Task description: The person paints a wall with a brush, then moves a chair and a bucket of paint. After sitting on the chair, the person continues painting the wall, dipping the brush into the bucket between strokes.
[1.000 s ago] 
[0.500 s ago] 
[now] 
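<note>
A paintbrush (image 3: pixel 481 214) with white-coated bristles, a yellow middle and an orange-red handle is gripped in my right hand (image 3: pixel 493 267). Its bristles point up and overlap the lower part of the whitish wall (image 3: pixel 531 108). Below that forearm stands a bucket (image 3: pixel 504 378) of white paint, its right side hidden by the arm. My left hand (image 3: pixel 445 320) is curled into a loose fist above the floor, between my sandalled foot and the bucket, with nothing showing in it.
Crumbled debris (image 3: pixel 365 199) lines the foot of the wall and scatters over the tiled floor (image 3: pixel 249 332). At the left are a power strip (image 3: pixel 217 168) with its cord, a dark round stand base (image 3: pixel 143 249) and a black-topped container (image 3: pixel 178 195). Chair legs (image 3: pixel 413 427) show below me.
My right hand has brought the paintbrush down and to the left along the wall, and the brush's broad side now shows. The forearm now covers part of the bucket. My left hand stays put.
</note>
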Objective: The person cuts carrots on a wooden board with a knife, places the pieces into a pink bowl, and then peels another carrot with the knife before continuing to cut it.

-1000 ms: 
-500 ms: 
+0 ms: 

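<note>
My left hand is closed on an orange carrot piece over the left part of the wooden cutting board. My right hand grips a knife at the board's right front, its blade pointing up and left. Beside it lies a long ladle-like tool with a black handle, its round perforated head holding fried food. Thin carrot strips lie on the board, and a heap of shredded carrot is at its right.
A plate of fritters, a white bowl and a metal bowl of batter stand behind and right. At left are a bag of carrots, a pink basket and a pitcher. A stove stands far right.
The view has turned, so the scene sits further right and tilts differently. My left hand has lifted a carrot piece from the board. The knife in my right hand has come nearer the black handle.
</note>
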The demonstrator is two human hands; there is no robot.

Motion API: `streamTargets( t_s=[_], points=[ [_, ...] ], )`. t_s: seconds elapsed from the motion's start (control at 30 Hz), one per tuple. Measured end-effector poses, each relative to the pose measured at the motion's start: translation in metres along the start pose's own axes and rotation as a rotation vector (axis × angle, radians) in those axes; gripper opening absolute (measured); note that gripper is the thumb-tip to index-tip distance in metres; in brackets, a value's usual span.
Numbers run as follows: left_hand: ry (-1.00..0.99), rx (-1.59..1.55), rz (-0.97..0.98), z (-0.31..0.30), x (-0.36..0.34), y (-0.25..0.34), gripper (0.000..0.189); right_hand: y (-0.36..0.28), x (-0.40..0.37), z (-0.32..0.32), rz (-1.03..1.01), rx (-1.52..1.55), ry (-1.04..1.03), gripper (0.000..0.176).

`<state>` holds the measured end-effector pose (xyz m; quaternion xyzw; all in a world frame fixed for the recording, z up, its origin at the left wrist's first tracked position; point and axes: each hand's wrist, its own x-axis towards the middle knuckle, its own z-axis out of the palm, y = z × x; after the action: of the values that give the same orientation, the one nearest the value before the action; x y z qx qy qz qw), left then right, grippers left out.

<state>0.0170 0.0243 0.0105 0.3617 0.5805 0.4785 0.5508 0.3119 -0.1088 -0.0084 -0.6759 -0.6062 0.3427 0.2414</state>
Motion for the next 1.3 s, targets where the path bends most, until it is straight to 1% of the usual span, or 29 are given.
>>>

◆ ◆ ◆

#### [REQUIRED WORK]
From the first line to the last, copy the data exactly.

#### [ANSWER FOR THIS EXERCISE]
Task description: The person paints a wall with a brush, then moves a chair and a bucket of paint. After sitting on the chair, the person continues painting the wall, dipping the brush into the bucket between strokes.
[1.000 s ago] 
[0.500 s ago] 
[now] 
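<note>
A paintbrush (image 3: pixel 481 214) with white-coated bristles, a yellow middle and an orange-red handle is gripped in my right hand (image 3: pixel 493 267). Its bristles point up and overlap the lower part of the whitish wall (image 3: pixel 531 108). Below that forearm stands a bucket (image 3: pixel 504 378) of white paint, its right side hidden by the arm. My left hand (image 3: pixel 445 320) is curled into a loose fist above the floor, between my sandalled foot and the bucket, with nothing showing in it.
Crumbled debris (image 3: pixel 365 199) lines the foot of the wall and scatters over the tiled floor (image 3: pixel 249 332). At the left are a power strip (image 3: pixel 217 168) with its cord, a dark round stand base (image 3: pixel 143 249) and a black-topped container (image 3: pixel 178 195). Chair legs (image 3: pixel 413 427) show below me.
My right hand has brought the paintbrush down and to the left along the wall, and the brush's broad side now shows. The forearm now covers part of the bucket. My left hand stays put.
</note>
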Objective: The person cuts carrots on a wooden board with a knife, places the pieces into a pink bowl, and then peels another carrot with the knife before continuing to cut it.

-1000 ms: 
-500 ms: 
+0 ms: 

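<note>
My left hand is closed on an orange carrot piece over the left part of the wooden cutting board. My right hand grips a knife at the board's right front, its blade pointing up and left. Beside it lies a long ladle-like tool with a black handle, its round perforated head holding fried food. Thin carrot strips lie on the board, and a heap of shredded carrot is at its right.
A plate of fritters, a white bowl and a metal bowl of batter stand behind and right. At left are a bag of carrots, a pink basket and a pitcher. A stove stands far right.
The view has turned, so the scene sits further right and tilts differently. My left hand has lifted a carrot piece from the board. The knife in my right hand has come nearer the black handle.
</note>
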The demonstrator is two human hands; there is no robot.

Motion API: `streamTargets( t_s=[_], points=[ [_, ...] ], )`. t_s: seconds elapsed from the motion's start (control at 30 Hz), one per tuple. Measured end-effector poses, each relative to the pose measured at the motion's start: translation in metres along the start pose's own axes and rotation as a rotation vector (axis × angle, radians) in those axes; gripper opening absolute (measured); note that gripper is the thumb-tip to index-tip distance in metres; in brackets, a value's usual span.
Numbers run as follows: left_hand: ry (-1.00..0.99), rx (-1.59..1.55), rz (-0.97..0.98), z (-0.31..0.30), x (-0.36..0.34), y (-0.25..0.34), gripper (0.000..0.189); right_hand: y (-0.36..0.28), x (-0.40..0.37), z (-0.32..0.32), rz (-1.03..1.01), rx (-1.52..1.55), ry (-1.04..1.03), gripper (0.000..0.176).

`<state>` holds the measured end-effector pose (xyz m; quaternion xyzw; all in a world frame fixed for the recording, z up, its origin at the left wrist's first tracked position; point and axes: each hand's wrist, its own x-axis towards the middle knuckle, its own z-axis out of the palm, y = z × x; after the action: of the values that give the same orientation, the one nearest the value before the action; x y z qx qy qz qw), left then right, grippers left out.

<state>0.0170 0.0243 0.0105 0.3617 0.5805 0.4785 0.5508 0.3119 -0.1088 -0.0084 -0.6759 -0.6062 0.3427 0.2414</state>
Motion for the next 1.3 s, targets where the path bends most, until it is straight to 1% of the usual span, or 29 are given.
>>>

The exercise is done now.